Guido Rossi
- Date of birth: 18 April 1959 (age 65)
- Place of birth: Treviso, Italy
- Height: 185 cm (6 ft 1 in)
- Weight: 110 kg (243 lb)

Rugby union career
- Position(s): Prop

Senior career
- Years: Team / Apps / (Points)
- 1977–1994: Benetton Rugby / 410 / ((?))

International career
- Years: Team / Apps / (Points)
- 1981–1991: Italy / 45 / (0)

= Guido Rossi (rugby union) =

Italian former rugby union player (born 1959)

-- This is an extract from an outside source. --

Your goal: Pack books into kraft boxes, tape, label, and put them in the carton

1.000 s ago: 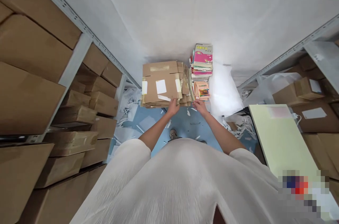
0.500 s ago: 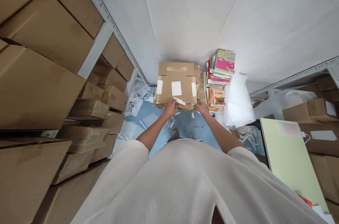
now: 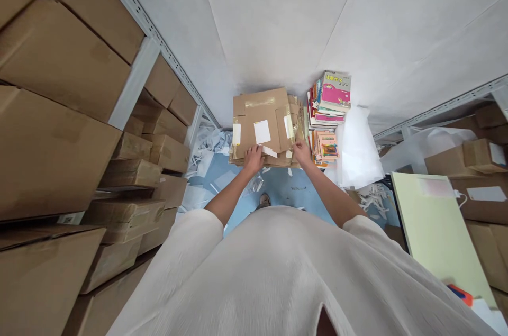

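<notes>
A flattened cardboard box (image 3: pixel 250 111) with white labels and tape strips lies slightly turned on top of a pile of flattened cardboard (image 3: pixel 298 119). My left hand (image 3: pixel 253 158) grips its near edge, fingers on top beside a torn white strip (image 3: pixel 269 151). At the near right corner, my right hand (image 3: pixel 302 153) has its fingers pinched together on the box's edge; exactly what lies between the fingertips is too small to make out. Just right of that hand are orange-covered booklets (image 3: pixel 326 146) and a taller stack of books (image 3: pixel 335 90).
Shelves of cardboard boxes (image 3: pixel 59 148) line the left side. White foam sheeting (image 3: pixel 359 148) lies right of the books, near a pale green tabletop (image 3: pixel 440 230). Paper scraps (image 3: pixel 212 143) litter the blue floor (image 3: pixel 278 185). A white wall (image 3: pixel 278 18) rises behind the pile.
The top flattened box has turned counterclockwise, its right side shifting away from me and uncovering more of the pile. My right hand has moved slightly up; my left hand stays at the near edge.
</notes>
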A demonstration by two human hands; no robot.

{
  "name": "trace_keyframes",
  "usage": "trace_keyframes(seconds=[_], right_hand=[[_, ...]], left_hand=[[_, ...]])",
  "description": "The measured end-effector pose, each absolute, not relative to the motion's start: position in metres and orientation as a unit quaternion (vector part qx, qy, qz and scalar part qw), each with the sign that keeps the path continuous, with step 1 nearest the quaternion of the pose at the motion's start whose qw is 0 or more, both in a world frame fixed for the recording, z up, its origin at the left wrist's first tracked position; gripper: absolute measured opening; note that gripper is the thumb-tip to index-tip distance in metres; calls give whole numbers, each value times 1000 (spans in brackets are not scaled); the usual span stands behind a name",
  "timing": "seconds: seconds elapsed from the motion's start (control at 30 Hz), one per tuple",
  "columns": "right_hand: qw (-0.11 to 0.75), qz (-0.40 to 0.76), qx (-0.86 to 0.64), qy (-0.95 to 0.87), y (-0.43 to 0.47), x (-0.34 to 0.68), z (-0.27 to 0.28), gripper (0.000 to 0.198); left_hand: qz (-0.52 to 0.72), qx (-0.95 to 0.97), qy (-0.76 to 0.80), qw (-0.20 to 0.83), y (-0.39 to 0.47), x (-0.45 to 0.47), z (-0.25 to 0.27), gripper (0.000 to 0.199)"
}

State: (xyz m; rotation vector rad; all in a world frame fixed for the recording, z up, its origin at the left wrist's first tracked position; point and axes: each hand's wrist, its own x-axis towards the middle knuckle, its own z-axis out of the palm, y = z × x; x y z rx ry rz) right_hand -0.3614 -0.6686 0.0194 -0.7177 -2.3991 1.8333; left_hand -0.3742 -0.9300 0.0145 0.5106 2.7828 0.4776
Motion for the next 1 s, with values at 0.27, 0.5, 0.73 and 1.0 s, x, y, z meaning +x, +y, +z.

Guido Rossi (born 18 April 1959) is a former Italian rugby union player. He played as a prop.

== Club career ==
Born in Treviso, Rossi played all his career at the city's Benetton Rugby from 1977–78 to 1993–94. He was one of the most emblematic players of Benetton Treviso during this time, winning four titles of the National Championship of Excellence in 1977–78, 1982–83, 1988–89, and 1991–92.

== International career ==
Rossi had 45 caps for the Italy national rugby union team from 1981 to 1991 without ever scoring. He played in all the editions of the European Nations Cup during this time. He was called for the 1987 Rugby World Cup, where he played two games. He was also called for the 1991 Rugby World Cup, wehere he did not play any game.